Das Aussprachepapier hat es in sich. Im Papier, mit dem Verteidigungsministerin Viola Amherd Ende Juni den Bundesrat von einem 10-Milliarden-Fonds für die Armee überzeugen wollte, wird die Dringlichkeit, der Armee viel schneller als bisher beschlossen zusätzliche Mittel zu verschaffen, hauptsächlich mit einem «Szenario, das in Nato-Kreisen wiederholt diskutiert wird» begründet.
Es ist ein düsteres Szenario, gemäss dem «das politische System in Europa bis zu einem möglichen Bruch strapaziert» werden könnte. Und das innert weniger Jahre. «10 vor 10» hat das VBS-Papier gestützt auf das Öffentlichkeitsgesetz erhalten. Das VBS schickte es Ende Juni in die Ämterkonsultation.
Szenario: Flüchtlingswelle setzt Schweiz unter Druck
Das beschriebene Szenario geht davon aus, dass Donald Trump im Falle der erneuten Wahl zum US-Präsidenten die Ukraine fallen lassen könnte. Diese müsste nach wenigen Monaten kapitulieren. «Nach konservativen Schätzungen könnte dies bis zu fünf Millionen Flüchtlinge nach Westeuropa auslösen», so das VBS im Papier an den Bundesrat.
Zusätzlicher Migrationsdruck könnte durch eine «durch Russland orchestrierte Destabilisierung des Westbalkans» sowie durch Regimewechsel in Afrika entstehen. Zeithorizont drei bis acht Jahre. Die Folgerung des VBS: «Um auf dieses vorbereitet zu sein, muss die Verteidigungsfähigkeit bis spätestens Ende der 20er-Jahre wiederhergestellt sein.»
Armee soll schneller aufgerüstet werden
Das VBS ist gemäss dem Papier nun offenbar der Meinung, die Nachrüstung der Armee müsse zehn Jahre früher abgeschlossen sein, als dies bisher Bundesrat und Parlament beschlossen haben. Das ist brisant, hatte doch Viola Amherd vor einem Jahr in der Sicherheitspolitischen Kommission des Ständerats noch gesagt: «Wir sind einverstanden damit, die Erhöhung auf 1 Prozent zu verschieben (…).» Die NZZ am Sonntag hatte Anfang Jahr Auszüge aus dem vertraulichen Kommissionsprotokoll publiziert.

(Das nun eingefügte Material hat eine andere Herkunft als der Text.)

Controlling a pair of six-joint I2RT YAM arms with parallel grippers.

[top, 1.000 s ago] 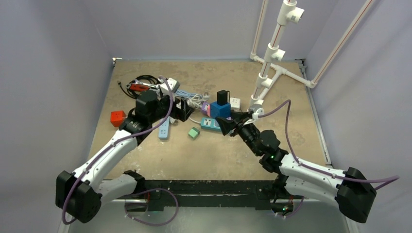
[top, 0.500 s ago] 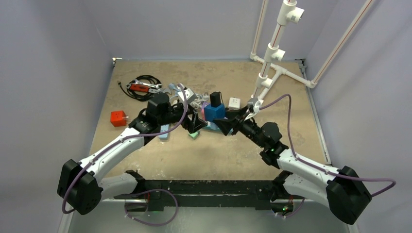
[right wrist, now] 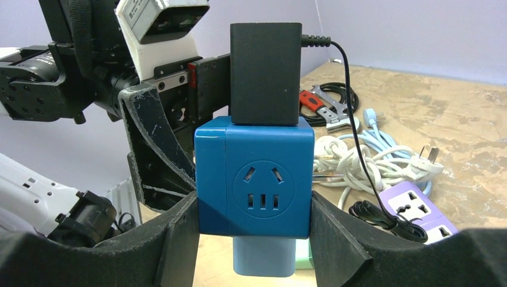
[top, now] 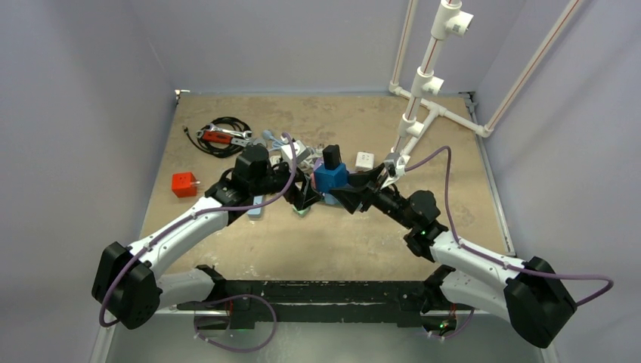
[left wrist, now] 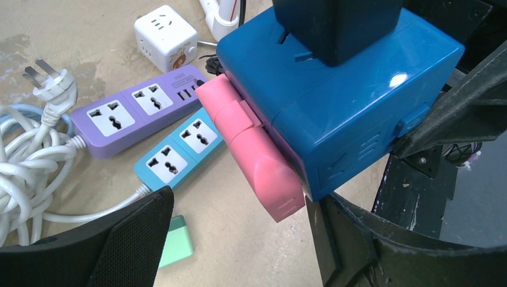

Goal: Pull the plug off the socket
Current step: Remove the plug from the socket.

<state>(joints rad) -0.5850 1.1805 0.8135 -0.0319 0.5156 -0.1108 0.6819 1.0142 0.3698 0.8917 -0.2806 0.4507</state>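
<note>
My right gripper (right wrist: 254, 206) clamps the rigid socket cube (right wrist: 254, 173); my open left gripper (left wrist: 239, 239) should pinch the snug pink plug (left wrist: 251, 149) by its sides.

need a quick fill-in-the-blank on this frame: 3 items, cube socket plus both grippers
1. The right gripper is shut on the ____ cube socket.
2. The adapter plugged into its top is ____.
3. The left gripper, jaws open, faces the ____ plug on the cube's side.

Missing words: blue; black; pink.
</note>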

Und auch in der jährlichen «Beurteilung der Bedrohungslage», die das VBS ebenfalls Ende Juni publiziert hat, wird das Nato-Szenario mit keinem Wort erwähnt, und auch sonst ist die Beschreibung der Sicherheitslage weit entfernt vom alarmistischen Ton des Aussprachepapiers. Wie passt das zusammen?
Szenario stösst auf Unverständnis
Auf die Frage nach dieser fehlenden Kohärenz gibt das VBS auf Anfrage zwar keine Antwort, begründet das düstere Szenario im Antrag an den Bundesrat aber so: «Im Aussprachepapier diente das Szenario dazu zu zeigen, dass die sicherheitspolitische Lage sich in den vergangenen Monaten nochmals verschlechtert hat und diese Einschätzung international geteilt wird.»
In der Ämterkonsultation reagierten mehrere Departemente mit Unverständnis auf die Art und Weise, wie der Antrag aus dem VBS begründet wurde. So bezeichnet das Uvek von Bundesrat Rösti das beschriebene Szenario als «ziemlich mutig». Und für das EJPD von Bundesrat Jans sind diverse Aussagen «nicht nachvollziehbar und problematisch».
Das VBS war schliesslich nicht damit erfolgreich, den 10-Milliarden-Fonds durchzubringen. Der Bundesrat schickte den Antrag zurück an die Absenderin.